* What is expected: Leave the pictures out and repeat the rest of the data below exactly.

* Recorded information:
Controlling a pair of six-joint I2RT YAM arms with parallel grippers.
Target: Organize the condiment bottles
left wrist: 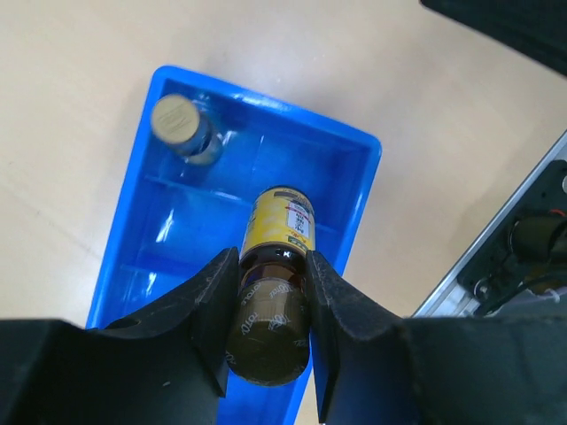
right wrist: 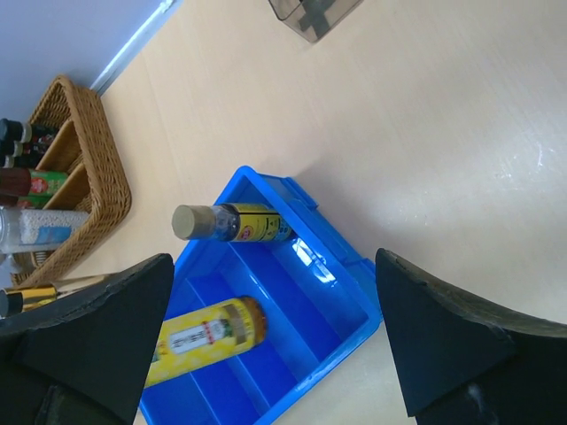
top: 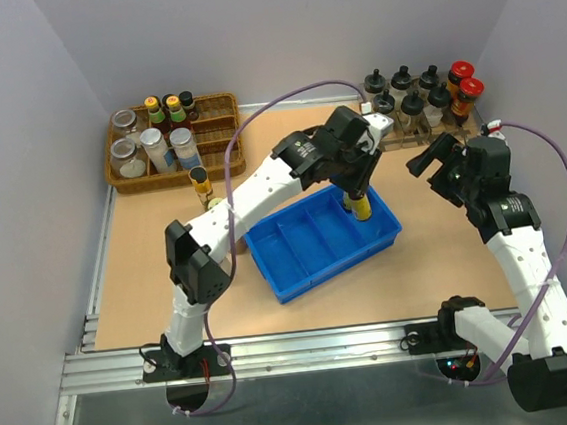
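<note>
Just beyond left hand point(left wrist: 272, 261) with bottle point(left wrist: 282, 223), second bottle point(left wrist: 182, 128), same bin point(left wrist: 266, 99).

My left arm point(top: 251, 190): base at near-left edge, elbow up beside base, forearm stretched far and right toward table middle, wrist bent downward. My left gripper point(left wrist: 272, 266): pointing down, both fingers point(left wrist: 208, 310) pressed against opposite sides of amber bottle point(left wrist: 270, 332), grip on its dark upper part.

My right arm point(top: 523, 250): base at near-right edge, long link rising toward far side, wrist turned left. My right gripper point(top: 437, 162): jaws spread wide, empty, raised off table, well apart from left gripper.
</note>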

* Exercise answer:
Controlling a pair of six-joint I2RT YAM arms with parallel grippers.
Target: Organize the condiment bottles
left wrist: 
right wrist: 
top: 
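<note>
Just beyond left hand point(left wrist: 272, 261) with bottle point(left wrist: 282, 223), second bottle point(left wrist: 182, 128), same bin point(left wrist: 266, 99).

My left arm point(top: 251, 190): base at near-left edge, elbow up beside base, forearm stretched far and right toward table middle, wrist bent downward. My left gripper point(left wrist: 272, 266): pointing down, both fingers point(left wrist: 208, 310) pressed against opposite sides of amber bottle point(left wrist: 270, 332), grip on its dark upper part.

My right arm point(top: 523, 250): base at near-right edge, long link rising toward far side, wrist turned left. My right gripper point(top: 437, 162): jaws spread wide, empty, raised off table, well apart from left gripper.
</note>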

With this output, the exercise is done.